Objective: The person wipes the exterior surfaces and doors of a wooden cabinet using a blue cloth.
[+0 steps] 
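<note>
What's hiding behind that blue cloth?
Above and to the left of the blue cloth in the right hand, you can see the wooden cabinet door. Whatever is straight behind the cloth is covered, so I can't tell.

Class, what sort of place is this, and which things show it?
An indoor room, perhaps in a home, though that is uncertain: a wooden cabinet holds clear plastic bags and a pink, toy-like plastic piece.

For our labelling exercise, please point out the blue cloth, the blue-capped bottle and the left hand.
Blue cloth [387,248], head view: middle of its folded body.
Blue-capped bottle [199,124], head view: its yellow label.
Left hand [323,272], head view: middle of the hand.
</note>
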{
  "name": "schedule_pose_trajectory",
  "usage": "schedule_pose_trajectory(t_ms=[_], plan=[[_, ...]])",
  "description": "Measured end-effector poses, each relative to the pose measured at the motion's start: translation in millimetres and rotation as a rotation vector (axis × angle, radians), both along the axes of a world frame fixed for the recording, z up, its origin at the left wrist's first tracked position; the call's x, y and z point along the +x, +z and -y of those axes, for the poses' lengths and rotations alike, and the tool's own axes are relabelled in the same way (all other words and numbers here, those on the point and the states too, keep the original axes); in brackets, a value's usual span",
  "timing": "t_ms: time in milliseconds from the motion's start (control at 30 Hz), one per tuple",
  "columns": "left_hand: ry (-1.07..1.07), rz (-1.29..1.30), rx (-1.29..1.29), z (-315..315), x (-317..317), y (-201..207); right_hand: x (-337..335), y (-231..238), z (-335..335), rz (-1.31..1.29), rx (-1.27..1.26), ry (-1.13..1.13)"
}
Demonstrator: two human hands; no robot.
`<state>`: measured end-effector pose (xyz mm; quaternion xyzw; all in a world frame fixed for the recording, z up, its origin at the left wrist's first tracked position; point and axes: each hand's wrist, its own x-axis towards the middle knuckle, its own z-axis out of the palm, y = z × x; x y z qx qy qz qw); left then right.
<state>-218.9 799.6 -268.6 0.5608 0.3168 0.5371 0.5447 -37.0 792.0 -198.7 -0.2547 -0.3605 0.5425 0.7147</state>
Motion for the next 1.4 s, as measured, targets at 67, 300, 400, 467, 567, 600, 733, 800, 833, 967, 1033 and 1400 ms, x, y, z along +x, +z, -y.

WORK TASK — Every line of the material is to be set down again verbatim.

THE ANSWER —
Objective: The person wipes the exterior surfaces and doors of a wooden cabinet using a blue cloth.
[+0 steps] 
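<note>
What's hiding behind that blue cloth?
Above and to the left of the blue cloth in the right hand, you can see the wooden cabinet door. Whatever is straight behind the cloth is covered, so I can't tell.

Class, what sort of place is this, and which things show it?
An indoor room, perhaps in a home, though that is uncertain: a wooden cabinet holds clear plastic bags and a pink, toy-like plastic piece.

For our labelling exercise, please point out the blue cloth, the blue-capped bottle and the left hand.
Blue cloth [387,248], head view: middle of its folded body.
Blue-capped bottle [199,124], head view: its yellow label.
Left hand [323,272], head view: middle of the hand.
</note>
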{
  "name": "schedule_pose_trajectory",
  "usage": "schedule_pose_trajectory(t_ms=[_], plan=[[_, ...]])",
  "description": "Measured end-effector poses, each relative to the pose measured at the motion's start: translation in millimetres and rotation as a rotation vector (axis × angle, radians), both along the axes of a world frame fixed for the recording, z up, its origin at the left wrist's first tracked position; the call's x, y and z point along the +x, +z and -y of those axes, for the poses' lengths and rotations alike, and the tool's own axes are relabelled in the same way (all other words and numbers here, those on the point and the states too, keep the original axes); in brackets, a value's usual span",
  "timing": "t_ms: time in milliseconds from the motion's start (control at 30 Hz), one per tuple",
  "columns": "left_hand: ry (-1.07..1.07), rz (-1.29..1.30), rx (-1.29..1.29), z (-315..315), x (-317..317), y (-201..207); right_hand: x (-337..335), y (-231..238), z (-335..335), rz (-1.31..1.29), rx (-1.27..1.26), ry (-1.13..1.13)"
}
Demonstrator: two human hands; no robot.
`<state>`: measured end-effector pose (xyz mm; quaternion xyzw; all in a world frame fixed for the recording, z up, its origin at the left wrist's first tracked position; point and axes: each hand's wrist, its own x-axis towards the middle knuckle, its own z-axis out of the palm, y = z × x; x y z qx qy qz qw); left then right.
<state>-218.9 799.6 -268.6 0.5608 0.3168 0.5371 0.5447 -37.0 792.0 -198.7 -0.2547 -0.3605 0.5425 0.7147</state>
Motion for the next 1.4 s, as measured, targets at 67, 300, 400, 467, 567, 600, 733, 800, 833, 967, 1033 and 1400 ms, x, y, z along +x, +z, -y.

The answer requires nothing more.